### Work task:
Restate every line of the material that follows, word for word.

### Data for this exercise:
----------

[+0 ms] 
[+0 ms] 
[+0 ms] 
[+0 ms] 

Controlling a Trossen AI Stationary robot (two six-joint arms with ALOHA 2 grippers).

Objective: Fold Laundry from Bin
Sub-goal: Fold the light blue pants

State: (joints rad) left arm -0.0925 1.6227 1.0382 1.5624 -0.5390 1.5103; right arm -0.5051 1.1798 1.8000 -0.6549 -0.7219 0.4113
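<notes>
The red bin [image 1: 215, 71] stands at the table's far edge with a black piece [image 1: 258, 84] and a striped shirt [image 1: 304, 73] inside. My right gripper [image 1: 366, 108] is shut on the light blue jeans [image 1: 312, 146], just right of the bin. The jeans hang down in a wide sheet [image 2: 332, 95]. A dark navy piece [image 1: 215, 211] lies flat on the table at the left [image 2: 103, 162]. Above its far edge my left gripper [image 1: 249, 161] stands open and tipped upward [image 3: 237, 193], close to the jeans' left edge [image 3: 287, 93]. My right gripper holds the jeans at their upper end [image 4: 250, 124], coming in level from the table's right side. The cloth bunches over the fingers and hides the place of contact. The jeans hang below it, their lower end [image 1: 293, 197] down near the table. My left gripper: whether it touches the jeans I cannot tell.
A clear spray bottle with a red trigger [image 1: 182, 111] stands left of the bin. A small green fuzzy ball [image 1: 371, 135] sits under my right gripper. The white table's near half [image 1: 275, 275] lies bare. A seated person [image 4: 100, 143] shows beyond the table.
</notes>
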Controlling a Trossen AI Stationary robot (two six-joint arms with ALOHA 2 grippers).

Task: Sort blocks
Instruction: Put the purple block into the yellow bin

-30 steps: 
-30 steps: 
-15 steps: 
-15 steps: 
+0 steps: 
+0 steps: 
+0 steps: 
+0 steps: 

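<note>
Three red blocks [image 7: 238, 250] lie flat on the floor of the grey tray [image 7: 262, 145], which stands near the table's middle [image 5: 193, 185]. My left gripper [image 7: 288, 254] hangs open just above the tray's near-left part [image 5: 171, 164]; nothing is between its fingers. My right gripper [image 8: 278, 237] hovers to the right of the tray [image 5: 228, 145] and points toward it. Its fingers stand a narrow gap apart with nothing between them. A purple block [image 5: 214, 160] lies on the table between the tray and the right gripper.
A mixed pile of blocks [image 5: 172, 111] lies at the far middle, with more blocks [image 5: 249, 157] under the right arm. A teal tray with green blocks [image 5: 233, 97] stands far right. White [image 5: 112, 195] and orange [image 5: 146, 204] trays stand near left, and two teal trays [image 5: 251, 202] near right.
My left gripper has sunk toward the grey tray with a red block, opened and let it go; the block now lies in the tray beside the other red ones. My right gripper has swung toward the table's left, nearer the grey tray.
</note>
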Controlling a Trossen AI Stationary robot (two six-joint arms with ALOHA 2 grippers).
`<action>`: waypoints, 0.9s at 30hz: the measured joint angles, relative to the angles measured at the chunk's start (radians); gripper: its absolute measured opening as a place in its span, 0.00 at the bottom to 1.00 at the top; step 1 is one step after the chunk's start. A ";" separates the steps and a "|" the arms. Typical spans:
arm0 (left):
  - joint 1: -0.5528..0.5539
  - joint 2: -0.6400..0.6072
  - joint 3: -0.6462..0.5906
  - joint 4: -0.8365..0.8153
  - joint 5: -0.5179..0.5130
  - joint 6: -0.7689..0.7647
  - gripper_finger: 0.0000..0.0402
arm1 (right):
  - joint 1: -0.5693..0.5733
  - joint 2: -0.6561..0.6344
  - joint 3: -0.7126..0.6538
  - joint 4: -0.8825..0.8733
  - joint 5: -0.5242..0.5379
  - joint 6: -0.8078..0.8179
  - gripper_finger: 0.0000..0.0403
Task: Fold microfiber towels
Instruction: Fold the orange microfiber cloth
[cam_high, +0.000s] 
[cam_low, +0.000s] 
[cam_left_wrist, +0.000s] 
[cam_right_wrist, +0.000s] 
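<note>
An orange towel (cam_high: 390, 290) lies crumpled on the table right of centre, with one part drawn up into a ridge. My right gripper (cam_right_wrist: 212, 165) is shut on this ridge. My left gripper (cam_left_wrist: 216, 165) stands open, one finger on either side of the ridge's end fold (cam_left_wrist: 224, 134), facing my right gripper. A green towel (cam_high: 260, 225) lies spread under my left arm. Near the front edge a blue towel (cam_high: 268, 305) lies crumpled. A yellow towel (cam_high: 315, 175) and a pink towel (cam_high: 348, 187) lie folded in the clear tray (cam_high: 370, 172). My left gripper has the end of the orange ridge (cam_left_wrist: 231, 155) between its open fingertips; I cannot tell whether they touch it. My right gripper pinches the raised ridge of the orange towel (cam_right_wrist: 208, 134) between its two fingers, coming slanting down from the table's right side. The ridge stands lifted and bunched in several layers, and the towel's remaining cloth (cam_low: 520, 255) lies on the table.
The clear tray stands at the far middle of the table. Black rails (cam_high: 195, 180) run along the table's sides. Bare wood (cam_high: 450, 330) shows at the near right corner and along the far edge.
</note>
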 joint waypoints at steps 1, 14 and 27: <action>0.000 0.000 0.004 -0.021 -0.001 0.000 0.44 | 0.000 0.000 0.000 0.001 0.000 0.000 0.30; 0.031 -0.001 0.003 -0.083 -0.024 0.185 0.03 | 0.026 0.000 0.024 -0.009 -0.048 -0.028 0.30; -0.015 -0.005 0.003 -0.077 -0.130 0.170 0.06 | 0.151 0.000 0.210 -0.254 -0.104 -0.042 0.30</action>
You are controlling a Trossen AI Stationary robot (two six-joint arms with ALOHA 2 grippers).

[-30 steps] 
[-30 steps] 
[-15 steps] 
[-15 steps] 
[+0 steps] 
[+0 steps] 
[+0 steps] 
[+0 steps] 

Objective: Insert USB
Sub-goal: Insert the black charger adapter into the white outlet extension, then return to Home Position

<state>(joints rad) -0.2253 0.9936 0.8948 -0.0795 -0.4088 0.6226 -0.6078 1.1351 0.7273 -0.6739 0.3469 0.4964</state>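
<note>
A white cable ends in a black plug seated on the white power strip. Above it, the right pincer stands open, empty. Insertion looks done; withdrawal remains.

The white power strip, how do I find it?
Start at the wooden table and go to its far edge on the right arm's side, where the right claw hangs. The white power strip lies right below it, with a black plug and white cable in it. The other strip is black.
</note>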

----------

### Exercise response:
[+0 ms] 
[+0 ms] 
[+0 ms] 
[+0 ms] 

Controlling a Trossen AI Stationary robot (two six-joint arms with ALOHA 2 grippers).

Objective: Fold Laundry from Bin
Sub-goal: Fold the light blue pants

State: (joints rad) left arm -0.0925 1.6227 1.0382 1.5624 -0.5390 1.5103; right arm -0.5051 1.1798 1.8000 -0.6549 -0.7219 0.4113
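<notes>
The red bin [image 1: 215, 71] stands at the table's far edge with a black piece [image 1: 258, 84] and a striped shirt [image 1: 304, 73] inside. My right gripper [image 1: 366, 108] is shut on the light blue jeans [image 1: 312, 146], just right of the bin. The jeans hang down in a wide sheet [image 2: 332, 95]. A dark navy piece [image 1: 215, 211] lies flat on the table at the left [image 2: 103, 162]. Above its far edge my left gripper [image 1: 249, 161] stands open and tipped upward [image 3: 237, 193], close to the jeans' left edge [image 3: 287, 93]. My right gripper holds the jeans at their upper end [image 4: 250, 124], coming in level from the table's right side. The cloth bunches over the fingers and hides the place of contact. The jeans hang below it, their lower end [image 1: 293, 197] down near the table. My left gripper: whether it touches the jeans I cannot tell.
A clear spray bottle with a red trigger [image 1: 182, 111] stands left of the bin. A small green fuzzy ball [image 1: 371, 135] sits under my right gripper. The white table's near half [image 1: 275, 275] lies bare. A seated person [image 4: 100, 143] shows beyond the table.
</notes>
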Controlling a Trossen AI Stationary robot (two six-joint arms with ALOHA 2 grippers).

Task: Sort blocks
Instruction: Put the purple block into the yellow bin

-30 steps: 
-30 steps: 
-15 steps: 
-15 steps: 
+0 steps: 
+0 steps: 
+0 steps: 
+0 steps: 

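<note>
Three red blocks [image 7: 238, 250] lie flat on the floor of the grey tray [image 7: 262, 145], which stands near the table's middle [image 5: 193, 185]. My left gripper [image 7: 288, 254] hangs open just above the tray's near-left part [image 5: 171, 164]; nothing is between its fingers. My right gripper [image 8: 278, 237] hovers to the right of the tray [image 5: 228, 145] and points toward it. Its fingers stand a narrow gap apart with nothing between them. A purple block [image 5: 214, 160] lies on the table between the tray and the right gripper.
A mixed pile of blocks [image 5: 172, 111] lies at the far middle, with more blocks [image 5: 249, 157] under the right arm. A teal tray with green blocks [image 5: 233, 97] stands far right. White [image 5: 112, 195] and orange [image 5: 146, 204] trays stand near left, and two teal trays [image 5: 251, 202] near right.
My left gripper has sunk toward the grey tray with a red block, opened and let it go; the block now lies in the tray beside the other red ones. My right gripper has swung toward the table's left, nearer the grey tray.
</note>
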Controlling a Trossen AI Stationary robot (two six-joint arms with ALOHA 2 grippers).
`<action>`: waypoints, 0.9s at 30hz: the measured joint angles, relative to the angles measured at the chunk's start (radians); gripper: its absolute measured opening as a place in its span, 0.00 at the bottom to 1.00 at the top; step 1 is one step after the chunk's start. A ";" separates the steps and a "|" the arms. Typical spans:
arm0 (left):
  - joint 1: -0.5528..0.5539
  - joint 2: -0.6400..0.6072
  - joint 3: -0.6462..0.5906
  - joint 4: -0.8365..0.8153
  - joint 5: -0.5179..0.5130
  - joint 6: -0.7689..0.7647
  - gripper_finger: 0.0000..0.0402
arm1 (right):
  - joint 1: -0.5693..0.5733
  - joint 2: -0.6561..0.6344
  - joint 3: -0.7126..0.6538
  - joint 4: -0.8825..0.8733
  - joint 5: -0.5242..0.5379
  - joint 6: -0.8078..0.8179
  - gripper_finger: 0.0000..0.0403
Task: Fold microfiber towels
Instruction: Fold the orange microfiber cloth
[cam_high, +0.000s] 
[cam_low, +0.000s] 
[cam_left_wrist, +0.000s] 
[cam_right_wrist, +0.000s] 
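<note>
An orange towel (cam_high: 390, 290) lies crumpled on the table right of centre, with one part drawn up into a ridge. My right gripper (cam_right_wrist: 212, 165) is shut on this ridge. My left gripper (cam_left_wrist: 216, 165) stands open, one finger on either side of the ridge's end fold (cam_left_wrist: 224, 134), facing my right gripper. A green towel (cam_high: 260, 225) lies spread under my left arm. Near the front edge a blue towel (cam_high: 268, 305) lies crumpled. A yellow towel (cam_high: 315, 175) and a pink towel (cam_high: 348, 187) lie folded in the clear tray (cam_high: 370, 172). My left gripper has the end of the orange ridge (cam_left_wrist: 231, 155) between its open fingertips; I cannot tell whether they touch it. My right gripper pinches the raised ridge of the orange towel (cam_right_wrist: 208, 134) between its two fingers, coming slanting down from the table's right side. The ridge stands lifted and bunched in several layers, and the towel's remaining cloth (cam_low: 520, 255) lies on the table.
The clear tray stands at the far middle of the table. Black rails (cam_high: 195, 180) run along the table's sides. Bare wood (cam_high: 450, 330) shows at the near right corner and along the far edge.
</note>
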 joint waypoints at steps 1, 14 and 27: <action>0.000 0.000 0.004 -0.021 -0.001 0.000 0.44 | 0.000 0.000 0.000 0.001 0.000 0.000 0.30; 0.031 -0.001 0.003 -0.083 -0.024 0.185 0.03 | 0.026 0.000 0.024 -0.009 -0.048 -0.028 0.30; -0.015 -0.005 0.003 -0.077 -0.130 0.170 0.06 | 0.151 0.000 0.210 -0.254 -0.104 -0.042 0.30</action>
You are controlling a Trossen AI Stationary robot (two six-joint arms with ALOHA 2 grippers).

[-30 steps] 
[-30 steps] 
[-15 steps] 
[-15 steps] 
[+0 steps] 
[+0 steps] 
[+0 steps] 
[+0 steps] 

Objective: Insert USB
Sub-goal: Insert the black charger adapter into the white outlet extension, then return to Home Position

<state>(joints rad) -0.2253 0.9936 0.8948 -0.0795 -0.4088 0.6226 -0.6078 1.1351 0.7273 -0.6739 0.3469 0.4964</state>
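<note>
A white cable ends in a black plug seated on the white power strip. Above it, the right pincer stands open, empty. Insertion looks done; withdrawal remains.

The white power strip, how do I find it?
Start at the wooden table and go to its far edge on the right arm's side, where the right claw hangs. The white power strip lies right below it, with a black plug and white cable in it. The other strip is black.
</note>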

Output is complete for this exercise.